Friday, 22 September 2017

India needs the “Acting at Scale Strategy” to combat NCDs

05 June 2017 | Views

This invisible epidemic is an under-appreciated cause of poverty and hinders the economic development of many countries. Dr. Laxmikant Palo Regional Director - SE Asia Country Director – India, Project HOPE shares his views on NCDs in India

The burden and threat of Non-Communicable Diseases (NCDs) constitutes a major public health challenge that undermines social and economic development of India. WHO data from 2014 reflects that NCDs estimated to have caused 60% deaths in India. The probability of an Indian, in the age group of 30-70 years, dying at present from the four main Non-Communicable Diseases (NCDs) - diabetes, cancer, stroke & respiratory problems is 26%. Scientific knowledge demonstrates that the NCDs burden can be greatly reduced if cost-effective preventive and curative actions, along with interventions for prevention and control of NCDs are implemented in an effective manner.

This invisible epidemic is an under-appreciated cause of poverty and hinders the economic development of many countries.
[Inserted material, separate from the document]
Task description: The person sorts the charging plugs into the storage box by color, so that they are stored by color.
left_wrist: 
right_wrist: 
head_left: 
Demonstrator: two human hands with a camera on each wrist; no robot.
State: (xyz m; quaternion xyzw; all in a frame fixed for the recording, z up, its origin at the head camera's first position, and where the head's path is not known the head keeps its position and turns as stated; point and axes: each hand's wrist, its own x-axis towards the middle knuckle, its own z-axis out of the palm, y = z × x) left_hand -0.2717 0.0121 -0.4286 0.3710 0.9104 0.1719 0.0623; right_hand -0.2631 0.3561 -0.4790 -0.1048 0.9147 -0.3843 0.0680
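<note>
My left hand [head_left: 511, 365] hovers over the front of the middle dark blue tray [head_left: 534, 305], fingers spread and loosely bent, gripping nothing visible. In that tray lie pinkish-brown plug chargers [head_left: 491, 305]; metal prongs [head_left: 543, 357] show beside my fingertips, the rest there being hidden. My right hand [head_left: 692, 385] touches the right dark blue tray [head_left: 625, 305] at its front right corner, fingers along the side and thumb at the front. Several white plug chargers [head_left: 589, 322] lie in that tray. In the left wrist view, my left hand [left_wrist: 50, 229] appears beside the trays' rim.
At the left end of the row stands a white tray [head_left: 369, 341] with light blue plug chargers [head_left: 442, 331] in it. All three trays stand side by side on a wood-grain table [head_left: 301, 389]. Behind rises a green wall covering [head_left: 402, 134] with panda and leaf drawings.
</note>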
Four critical issues hinder progress in Combating NCDs include

Lack of interventions focused on ensuring a continuum of care from community to secondary care: Revitalization and reorientation of health care services are required for early detection and management, timely referral, followup, prevent long term complications and selfmanagement. Utmost focus should be on health promotion, disease prevention, early detection and integrated care, particularly at the primary care level. Full implementation of actions in this area will lead to improve access to healthcare services, increase competence of primary health care workers, referral mechanism, and empowerment of communities and individuals for self-care and treatment

Inadequate knowledge & skills of health care workers:

Access to better health care by skilled professionals is a challenge. It is essential to assess the very diverse health-care needs of people with NCDs and design training programmes accordingly so that the health worker has the required skills to support on prevention, care and management of NCDs. The focus needs to be on continuum of learning from pre-service to in-service to ensure consistency and enhanced performance of the health workers.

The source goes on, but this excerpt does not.